Le samedi à 11h15, une table ronde abordera les formes contemporaines de la guerre. L’objectif ? Tisser des liens entre les différentes zones de conflit actives aujourd’hui. Parce qu’au fond, ces guerres qui semblent dispersées aux quatre coins du globe ne sont-elles pas les symptômes d’une même fièvre mondiale ?

Accessible mais exigeant

Voilà le pari des Mondiales : rendre accessibles des sujets réputés ardus sans sacrifier la profondeur. « Il y a forcément cette idée d’accessibilité, mais avec une réelle exigence », résume Élie Commins. Pas question de vulgariser à outrance ou de simplifier jusqu’à la caricature. L’intelligence collective, ça se cultive.

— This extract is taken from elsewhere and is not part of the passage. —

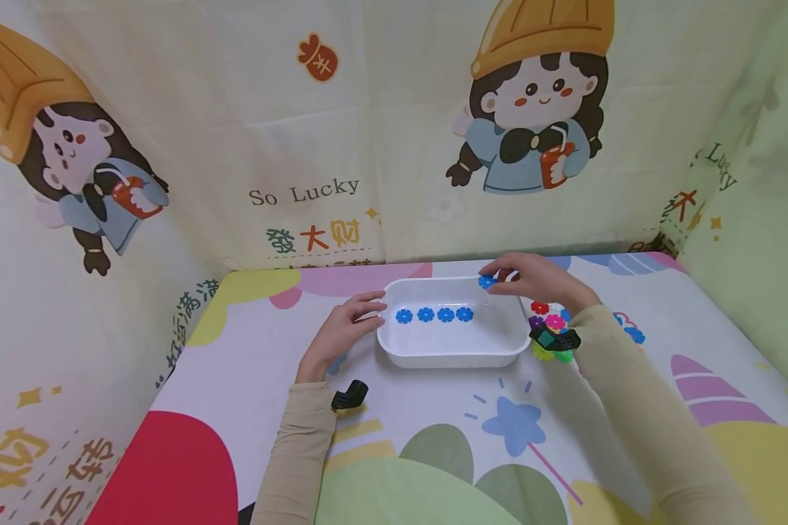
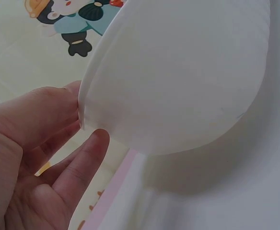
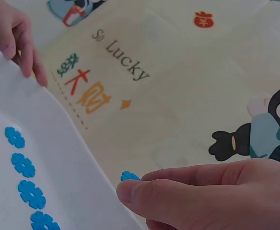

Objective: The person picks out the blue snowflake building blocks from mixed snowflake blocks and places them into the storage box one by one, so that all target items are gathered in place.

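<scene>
A white rectangular tray [image 1: 456,359] with rounded corners stands on the table. Inside it lie several blue flower-shaped snowflake discs [image 1: 445,315] in a row, also seen in the right wrist view. My left hand [image 1: 341,332] grips the tray's left end, thumb and fingers at the rim [image 2: 85,96]. Between thumb and forefinger, my right hand [image 1: 541,281] pinches another blue snowflake disc [image 1: 487,281] above the tray's back right corner. In the right wrist view the fingers partly cover this held disc [image 3: 129,176].
To the tray's right, partly behind the right wrist, lies a pile of coloured snowflake discs [image 1: 554,321], red, pink, purple, yellow and green among them. More discs [image 1: 634,335] lie beyond the right forearm. A printed cloth wall [image 1: 400,146] rises behind the table.
</scene>
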`<state>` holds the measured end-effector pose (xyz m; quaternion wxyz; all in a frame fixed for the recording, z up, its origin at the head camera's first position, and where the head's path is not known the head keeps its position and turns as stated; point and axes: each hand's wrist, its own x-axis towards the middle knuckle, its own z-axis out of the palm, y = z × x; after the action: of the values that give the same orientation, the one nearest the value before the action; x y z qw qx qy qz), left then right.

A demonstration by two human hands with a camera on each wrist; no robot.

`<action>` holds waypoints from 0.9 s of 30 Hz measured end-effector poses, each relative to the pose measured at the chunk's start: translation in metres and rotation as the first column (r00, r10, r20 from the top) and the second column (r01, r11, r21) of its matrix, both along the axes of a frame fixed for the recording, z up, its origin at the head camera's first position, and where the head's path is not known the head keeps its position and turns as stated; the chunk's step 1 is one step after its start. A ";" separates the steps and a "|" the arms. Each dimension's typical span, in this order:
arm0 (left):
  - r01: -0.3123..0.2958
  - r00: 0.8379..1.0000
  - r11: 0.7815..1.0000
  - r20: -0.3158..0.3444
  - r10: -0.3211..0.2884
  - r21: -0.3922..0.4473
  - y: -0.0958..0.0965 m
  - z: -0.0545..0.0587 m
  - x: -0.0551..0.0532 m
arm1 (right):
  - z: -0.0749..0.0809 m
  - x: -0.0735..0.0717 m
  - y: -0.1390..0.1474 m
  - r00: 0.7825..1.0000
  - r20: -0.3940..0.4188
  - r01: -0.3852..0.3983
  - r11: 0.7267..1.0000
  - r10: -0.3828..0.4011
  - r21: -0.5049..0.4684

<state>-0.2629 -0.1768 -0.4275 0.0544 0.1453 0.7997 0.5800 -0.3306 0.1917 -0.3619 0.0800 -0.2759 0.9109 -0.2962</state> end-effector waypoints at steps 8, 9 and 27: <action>-0.006 0.999 1.000 -0.036 0.007 0.004 -0.003 -0.008 -0.003 | -0.003 -0.013 -0.031 0.994 0.011 -0.105 0.994 0.105 -0.018; -0.009 0.999 1.000 -0.039 0.009 0.002 -0.003 -0.007 -0.003 | -0.004 -0.015 -0.034 0.993 0.009 -0.119 0.993 0.119 -0.017; -0.022 0.998 0.998 -0.066 0.018 -0.060 -0.002 -0.006 -0.005 | -0.028 -0.029 -0.090 0.942 0.103 -0.326 0.943 0.318 0.066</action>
<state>-0.2676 -0.1792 -0.4334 0.0265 0.1546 0.8197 0.5510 -0.3593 0.1016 -0.3896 0.1799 -0.4039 0.8603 -0.2536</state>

Et puis il y a ce choix symbolique de la gratuité. Toute la programmation est en entrée libre. « C’est une manière d’inclure tout le monde et d’être ouvert à tout le monde », explique le directeur. Son conseil ? Arriver un peu tôt, parce que sans billetterie, c’est premier arrivé, premier servi. Mais en général, on trouve toujours un endroit où s’installer.

Et après ?

Les Mondiales reviendront-elles chaque année ? « C’est un peu tôt », concède Élie Commins avec franchise. Lui et Sylvain Bourmeau, le directeur d’AOC, n’ont pas encore eu le temps d’y réfléchir. « On a vraiment été dans la course pour terminer l’événement à temps. » D’abord faire, ensuite évaluer. Une approche pragmatique qui a du sens.

En attendant, ces deux journées de novembre promettent d’être riches. Quarante voix réunies pour parler des guerres, de l’essor de l’IA, du commerce mondial, de la circulation des idées et de la culture. De Donald Trump à Emmanuel Macron, en passant par toutes les zones grises du monde contemporain. Un tour d’horizon qui ne prétend pas tout expliquer mais qui offre des clés, des perspectives, des angles morts.